WWF Conservation Travel Scorecard
Lessons Learned
Conservation Tourism Works Best Where Communities Have a Clear Role – The assessment found that community associations are already protecting mangroves, supporting visitor experiences, guiding tours, preparing meals, and sharing local culture. Strengthening their formal rights and business capacity is essential to ensuring tourism revenues reinforce conservation outcomes.
Strong Biodiversity Alone Does Not Create a Tourism Product – All five sites have globally significant conservation value, from mangroves and seagrass beds to sea turtles, lemurs, coral reefs, and marine protected areas.
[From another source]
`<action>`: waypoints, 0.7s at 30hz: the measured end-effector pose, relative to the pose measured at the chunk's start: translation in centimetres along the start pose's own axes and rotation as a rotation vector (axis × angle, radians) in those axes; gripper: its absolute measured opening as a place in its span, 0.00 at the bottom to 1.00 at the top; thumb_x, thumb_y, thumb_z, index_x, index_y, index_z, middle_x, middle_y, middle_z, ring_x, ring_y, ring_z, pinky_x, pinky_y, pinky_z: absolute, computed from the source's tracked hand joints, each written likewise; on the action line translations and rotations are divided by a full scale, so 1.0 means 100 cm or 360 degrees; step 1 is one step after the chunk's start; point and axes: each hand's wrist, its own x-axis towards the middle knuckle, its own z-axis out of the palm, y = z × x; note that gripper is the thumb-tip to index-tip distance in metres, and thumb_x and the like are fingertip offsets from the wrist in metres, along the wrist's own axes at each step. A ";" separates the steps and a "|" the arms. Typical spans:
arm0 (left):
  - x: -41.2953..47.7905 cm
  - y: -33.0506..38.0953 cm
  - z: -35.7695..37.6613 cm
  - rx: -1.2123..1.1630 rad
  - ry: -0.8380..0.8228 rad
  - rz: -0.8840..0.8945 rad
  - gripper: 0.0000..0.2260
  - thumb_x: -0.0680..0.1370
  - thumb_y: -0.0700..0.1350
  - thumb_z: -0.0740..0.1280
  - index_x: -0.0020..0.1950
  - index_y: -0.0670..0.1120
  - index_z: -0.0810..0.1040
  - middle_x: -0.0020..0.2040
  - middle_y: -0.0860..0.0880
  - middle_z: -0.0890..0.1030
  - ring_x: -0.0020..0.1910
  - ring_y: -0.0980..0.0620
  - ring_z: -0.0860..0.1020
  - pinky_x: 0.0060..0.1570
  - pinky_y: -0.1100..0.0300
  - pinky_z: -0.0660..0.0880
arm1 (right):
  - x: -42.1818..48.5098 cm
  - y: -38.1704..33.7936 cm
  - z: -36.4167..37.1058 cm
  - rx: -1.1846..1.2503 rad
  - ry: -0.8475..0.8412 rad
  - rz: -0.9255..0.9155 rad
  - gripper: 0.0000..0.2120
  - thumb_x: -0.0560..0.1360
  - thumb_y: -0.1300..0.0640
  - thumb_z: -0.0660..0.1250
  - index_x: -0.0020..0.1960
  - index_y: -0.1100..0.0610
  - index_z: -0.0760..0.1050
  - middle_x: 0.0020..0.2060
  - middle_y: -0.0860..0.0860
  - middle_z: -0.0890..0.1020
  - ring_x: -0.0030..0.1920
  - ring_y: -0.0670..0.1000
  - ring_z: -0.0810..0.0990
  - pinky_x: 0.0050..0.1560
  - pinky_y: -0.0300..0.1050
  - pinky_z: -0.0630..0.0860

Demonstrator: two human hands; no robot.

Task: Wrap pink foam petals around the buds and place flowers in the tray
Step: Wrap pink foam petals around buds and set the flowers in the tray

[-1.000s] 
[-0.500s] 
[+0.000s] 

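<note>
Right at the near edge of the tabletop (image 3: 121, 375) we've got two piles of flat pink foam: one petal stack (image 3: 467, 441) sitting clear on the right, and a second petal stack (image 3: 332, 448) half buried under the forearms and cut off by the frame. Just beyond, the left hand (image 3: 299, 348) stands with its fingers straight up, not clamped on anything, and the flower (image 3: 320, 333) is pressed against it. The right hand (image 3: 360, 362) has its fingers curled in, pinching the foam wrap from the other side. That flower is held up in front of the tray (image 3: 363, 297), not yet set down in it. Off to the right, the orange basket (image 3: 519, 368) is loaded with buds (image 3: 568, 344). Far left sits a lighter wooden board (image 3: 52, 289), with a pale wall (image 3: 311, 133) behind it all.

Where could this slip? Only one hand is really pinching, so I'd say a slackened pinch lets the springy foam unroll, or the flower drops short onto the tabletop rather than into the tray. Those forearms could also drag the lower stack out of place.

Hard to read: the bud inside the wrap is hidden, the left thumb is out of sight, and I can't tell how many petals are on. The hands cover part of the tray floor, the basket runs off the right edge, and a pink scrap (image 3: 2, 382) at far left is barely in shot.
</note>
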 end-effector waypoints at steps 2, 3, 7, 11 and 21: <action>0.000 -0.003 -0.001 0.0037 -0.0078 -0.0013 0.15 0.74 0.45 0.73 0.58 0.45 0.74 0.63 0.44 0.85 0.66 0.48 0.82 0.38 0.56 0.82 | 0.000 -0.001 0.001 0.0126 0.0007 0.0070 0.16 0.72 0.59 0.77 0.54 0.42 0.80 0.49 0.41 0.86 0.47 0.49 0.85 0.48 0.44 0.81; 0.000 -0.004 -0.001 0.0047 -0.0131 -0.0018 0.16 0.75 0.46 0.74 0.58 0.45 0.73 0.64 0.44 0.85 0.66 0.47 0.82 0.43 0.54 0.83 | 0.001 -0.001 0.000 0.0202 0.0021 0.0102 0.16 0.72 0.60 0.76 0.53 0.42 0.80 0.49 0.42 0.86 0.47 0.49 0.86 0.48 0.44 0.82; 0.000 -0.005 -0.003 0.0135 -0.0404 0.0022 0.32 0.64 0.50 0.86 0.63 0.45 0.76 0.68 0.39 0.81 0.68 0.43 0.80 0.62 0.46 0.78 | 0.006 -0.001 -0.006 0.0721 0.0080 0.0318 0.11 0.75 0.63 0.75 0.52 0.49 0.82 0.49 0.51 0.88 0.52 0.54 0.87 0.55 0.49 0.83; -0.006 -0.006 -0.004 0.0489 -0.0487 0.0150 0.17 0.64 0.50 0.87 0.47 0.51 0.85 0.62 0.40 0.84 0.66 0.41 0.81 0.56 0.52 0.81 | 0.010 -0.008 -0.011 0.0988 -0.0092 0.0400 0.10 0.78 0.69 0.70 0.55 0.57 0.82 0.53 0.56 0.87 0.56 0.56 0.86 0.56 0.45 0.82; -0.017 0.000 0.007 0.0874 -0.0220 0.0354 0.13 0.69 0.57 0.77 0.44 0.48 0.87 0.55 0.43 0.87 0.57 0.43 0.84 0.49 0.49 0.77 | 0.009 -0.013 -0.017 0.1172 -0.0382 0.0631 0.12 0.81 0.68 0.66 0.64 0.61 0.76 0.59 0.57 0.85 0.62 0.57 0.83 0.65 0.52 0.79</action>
However, many sites still need improved infrastructure, interpretation, safety standards, visitor services, and market visibility before they can attract consistent tourism demand.
Market Linkages Are Critical for Community Benefit – Sites near established destinations such as Nosy Be and Diego Suarez have strong potential, but community enterprises remain poorly connected to tour operators and visitor markets. Solimar recommended familiarization trips, operator partnerships, improved promotional materials, and integration into existing tourism circuits to help communities reach paying visitors.
Joint Ventures Can Connect Conservation, Communities, and Private Investment – The report identified opportunities for community–private sector partnerships, including mangrove dining experiences, lodge partnerships, guided excursions, conservation fees, and sub-concession models. These approaches can raise service quality, attract investment, and ensure communities share in tourism revenues.
National Systems Must Support Site-Level Success – Site-based tourism initiatives will not reach their full potential without broader enabling conditions. Solimar recommended a national conservation tourism brand, stronger concession systems, a sustainable tourism investment conference, voluntary certification, and a global marketing campaign to position Madagascar as a leader in community-based conservation tourism.